I think we are largely agreeing (except obviously where we don't) but you are reading more into how I said it than I what I said. Had Free1 just presented this as his view, opinion, belief then I would agree with your first paragraph. Except he, through this thread and in the thread in which he first raised it presented it as everyone who disagrees with him has a mental defect that they can only overcome if they adopt his beliefs. Against this I presented a study of 1600 academic papers and peer reviews that showed that mental health among the religious is actually better than among others. When a religious person presents a belief that is against the evidence and walks away saying "Whatever you do and whatever you believe, now and into the future, try and make sane decisions. And I promise you that I will continue making decisions that benefit not only myself, but others of whom my very existence affect. Take care, and please do not be offended if I choose to not respond to any more of your posts" then you would and have often, indeed only ever considered that to a "faith" based answer.

I hope what I am saying is always completely transparent but I know I always try to ensure that it is not a smear.

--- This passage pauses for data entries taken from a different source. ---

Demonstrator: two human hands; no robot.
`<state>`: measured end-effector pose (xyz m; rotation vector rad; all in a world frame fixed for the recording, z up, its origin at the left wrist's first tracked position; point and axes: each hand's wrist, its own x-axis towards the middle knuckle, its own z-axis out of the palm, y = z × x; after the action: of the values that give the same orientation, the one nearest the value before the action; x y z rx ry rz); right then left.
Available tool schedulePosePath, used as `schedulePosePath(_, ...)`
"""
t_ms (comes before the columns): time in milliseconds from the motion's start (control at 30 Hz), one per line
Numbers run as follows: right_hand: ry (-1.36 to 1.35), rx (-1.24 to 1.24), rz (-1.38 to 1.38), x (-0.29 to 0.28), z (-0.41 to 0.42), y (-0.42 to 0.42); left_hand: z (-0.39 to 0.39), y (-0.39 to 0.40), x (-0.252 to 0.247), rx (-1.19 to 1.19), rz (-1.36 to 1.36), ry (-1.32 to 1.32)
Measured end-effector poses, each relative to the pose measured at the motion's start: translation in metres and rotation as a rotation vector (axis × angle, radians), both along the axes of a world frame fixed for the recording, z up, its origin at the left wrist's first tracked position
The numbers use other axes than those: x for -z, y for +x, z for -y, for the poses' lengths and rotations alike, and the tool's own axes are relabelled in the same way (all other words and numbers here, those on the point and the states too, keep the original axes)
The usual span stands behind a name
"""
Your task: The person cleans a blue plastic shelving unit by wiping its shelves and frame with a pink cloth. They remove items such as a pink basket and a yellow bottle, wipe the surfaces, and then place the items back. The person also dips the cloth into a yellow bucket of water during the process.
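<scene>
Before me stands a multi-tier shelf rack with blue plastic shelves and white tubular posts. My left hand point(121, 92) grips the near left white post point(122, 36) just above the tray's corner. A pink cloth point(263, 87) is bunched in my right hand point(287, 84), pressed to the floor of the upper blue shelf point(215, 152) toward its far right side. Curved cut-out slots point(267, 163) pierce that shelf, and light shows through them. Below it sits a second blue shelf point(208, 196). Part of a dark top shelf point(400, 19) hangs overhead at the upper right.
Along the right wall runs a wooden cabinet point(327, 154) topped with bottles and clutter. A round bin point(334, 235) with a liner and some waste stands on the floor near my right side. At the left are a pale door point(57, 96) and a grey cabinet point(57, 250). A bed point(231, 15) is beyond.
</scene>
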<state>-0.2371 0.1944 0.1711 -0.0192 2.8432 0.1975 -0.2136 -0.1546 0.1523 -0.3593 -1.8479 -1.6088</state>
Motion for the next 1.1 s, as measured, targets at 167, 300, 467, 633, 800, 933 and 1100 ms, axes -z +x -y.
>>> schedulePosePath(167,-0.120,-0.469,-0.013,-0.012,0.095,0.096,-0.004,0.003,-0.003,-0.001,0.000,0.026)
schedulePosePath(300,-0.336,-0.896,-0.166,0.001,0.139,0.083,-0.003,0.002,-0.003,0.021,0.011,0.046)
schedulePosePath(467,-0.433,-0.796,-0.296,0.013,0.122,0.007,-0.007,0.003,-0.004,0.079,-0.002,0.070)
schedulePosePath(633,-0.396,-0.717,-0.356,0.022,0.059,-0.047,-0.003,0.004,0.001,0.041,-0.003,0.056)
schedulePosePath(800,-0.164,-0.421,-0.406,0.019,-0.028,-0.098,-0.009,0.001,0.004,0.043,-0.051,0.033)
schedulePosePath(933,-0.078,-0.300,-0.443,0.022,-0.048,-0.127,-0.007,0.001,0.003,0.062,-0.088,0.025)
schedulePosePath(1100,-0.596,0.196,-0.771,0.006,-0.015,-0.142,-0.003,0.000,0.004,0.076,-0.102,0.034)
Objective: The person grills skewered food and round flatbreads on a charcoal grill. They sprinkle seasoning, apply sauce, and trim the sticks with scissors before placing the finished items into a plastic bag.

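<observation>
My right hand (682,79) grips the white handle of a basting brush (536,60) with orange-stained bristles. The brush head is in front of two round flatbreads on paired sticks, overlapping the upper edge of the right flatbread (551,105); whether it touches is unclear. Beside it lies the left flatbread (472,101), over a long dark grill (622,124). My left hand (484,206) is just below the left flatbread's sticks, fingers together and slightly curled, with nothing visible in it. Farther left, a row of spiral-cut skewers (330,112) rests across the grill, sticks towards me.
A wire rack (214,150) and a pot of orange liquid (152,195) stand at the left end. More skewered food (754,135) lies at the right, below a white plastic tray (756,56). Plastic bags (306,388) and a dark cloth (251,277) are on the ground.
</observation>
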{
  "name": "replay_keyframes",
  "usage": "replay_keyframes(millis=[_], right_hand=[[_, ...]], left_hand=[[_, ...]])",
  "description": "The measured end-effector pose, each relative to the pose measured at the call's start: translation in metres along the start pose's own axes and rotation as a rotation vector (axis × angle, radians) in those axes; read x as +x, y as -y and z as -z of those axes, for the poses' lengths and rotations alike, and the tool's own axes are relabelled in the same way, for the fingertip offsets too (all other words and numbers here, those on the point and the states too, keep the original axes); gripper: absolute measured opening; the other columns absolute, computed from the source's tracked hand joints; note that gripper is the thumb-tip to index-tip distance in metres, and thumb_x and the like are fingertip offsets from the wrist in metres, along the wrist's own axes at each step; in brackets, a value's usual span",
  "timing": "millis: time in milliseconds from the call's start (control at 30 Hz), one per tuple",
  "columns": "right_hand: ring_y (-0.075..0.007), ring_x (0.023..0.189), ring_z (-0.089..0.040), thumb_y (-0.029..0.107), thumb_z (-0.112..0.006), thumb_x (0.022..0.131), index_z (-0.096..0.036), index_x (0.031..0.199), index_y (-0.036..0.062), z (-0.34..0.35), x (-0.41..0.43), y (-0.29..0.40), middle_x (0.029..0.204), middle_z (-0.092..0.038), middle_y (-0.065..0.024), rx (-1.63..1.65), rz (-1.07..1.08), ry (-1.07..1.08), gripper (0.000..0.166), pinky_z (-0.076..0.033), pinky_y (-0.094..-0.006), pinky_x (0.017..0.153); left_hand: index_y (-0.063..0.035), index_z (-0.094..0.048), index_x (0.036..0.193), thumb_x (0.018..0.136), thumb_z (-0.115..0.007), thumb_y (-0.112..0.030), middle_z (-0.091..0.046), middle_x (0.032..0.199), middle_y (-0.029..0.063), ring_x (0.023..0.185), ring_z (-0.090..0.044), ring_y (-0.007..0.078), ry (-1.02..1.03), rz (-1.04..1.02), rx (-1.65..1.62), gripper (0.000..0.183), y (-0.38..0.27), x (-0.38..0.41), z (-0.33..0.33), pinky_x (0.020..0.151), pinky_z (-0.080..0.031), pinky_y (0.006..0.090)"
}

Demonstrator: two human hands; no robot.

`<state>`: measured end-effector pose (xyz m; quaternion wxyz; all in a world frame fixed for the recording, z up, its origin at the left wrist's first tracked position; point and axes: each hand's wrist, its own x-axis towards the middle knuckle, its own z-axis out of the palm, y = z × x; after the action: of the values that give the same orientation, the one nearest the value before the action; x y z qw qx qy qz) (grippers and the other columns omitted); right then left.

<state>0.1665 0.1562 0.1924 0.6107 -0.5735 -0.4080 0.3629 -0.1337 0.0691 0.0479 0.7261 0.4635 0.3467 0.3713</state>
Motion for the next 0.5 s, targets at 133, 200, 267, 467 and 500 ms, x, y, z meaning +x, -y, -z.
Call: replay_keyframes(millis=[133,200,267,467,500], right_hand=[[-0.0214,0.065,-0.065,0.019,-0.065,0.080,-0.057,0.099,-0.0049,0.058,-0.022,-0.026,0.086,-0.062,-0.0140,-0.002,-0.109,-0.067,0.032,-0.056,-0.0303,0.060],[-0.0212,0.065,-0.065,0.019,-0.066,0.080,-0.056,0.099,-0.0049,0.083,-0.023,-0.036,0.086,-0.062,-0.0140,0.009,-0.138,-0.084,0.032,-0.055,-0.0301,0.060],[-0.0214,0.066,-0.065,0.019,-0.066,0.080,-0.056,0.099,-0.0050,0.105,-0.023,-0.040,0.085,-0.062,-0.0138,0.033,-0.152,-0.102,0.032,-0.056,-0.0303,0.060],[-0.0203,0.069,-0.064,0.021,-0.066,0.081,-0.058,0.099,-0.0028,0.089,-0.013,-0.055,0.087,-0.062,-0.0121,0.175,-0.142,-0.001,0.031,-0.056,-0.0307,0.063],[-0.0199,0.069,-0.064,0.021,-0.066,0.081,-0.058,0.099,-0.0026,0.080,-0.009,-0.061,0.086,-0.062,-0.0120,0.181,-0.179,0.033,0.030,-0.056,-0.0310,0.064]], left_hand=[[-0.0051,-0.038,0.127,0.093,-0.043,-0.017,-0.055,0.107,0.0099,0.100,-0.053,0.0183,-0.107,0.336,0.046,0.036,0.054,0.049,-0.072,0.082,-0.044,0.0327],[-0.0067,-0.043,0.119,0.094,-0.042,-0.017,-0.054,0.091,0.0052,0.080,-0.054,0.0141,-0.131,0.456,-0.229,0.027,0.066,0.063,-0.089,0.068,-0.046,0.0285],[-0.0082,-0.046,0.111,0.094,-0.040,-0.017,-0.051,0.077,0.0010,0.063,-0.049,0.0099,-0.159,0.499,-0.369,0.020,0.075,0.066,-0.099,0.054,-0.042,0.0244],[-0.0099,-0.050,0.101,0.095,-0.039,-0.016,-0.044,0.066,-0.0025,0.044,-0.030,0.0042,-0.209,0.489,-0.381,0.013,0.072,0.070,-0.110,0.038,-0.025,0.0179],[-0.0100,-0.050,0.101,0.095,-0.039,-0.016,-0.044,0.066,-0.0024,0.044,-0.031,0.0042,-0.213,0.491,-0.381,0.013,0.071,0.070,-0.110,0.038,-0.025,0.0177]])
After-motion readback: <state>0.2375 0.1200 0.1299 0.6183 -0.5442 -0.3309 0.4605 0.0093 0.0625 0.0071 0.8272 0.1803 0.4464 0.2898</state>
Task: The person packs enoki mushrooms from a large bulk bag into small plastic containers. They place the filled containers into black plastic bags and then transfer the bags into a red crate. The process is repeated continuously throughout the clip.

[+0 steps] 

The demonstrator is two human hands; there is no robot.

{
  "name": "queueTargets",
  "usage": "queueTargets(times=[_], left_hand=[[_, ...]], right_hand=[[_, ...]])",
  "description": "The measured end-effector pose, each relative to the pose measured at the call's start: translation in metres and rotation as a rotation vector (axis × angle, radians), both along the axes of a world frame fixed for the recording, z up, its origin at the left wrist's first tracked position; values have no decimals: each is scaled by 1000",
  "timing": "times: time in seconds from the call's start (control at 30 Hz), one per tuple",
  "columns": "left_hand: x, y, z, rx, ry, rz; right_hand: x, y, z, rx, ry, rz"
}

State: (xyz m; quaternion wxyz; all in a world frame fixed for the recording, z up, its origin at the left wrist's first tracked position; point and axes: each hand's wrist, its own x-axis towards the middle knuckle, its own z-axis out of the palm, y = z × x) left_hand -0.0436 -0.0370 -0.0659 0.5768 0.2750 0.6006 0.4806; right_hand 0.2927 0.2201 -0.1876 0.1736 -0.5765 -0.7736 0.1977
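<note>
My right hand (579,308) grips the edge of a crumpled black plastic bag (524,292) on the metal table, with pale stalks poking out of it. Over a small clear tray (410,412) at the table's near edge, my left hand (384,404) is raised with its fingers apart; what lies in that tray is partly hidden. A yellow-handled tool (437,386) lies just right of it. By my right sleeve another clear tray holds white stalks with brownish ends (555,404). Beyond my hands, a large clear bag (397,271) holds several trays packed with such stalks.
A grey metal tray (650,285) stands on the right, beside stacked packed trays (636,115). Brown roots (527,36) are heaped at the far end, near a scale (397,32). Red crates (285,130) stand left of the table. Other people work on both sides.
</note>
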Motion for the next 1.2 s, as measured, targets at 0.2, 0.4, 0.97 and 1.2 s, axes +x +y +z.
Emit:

As to your sports analogy: Again we are agreeing, just not on the words. If I in an intelligent written discussion on philosophy/pschycology point out that there are more than these two choices by starting with "ya talkin out ya arse" this would be inappropriate. However, if we are discussing Miami Heat's victory in a Brissy pub over a beer or few and you said "you are just presenting a false dichotomy" then you are going to get some strange looks at best: although in some wine bars in Melbourne ...

(Note to non-Australians: it is just about the culturally "elite" in Melbourne)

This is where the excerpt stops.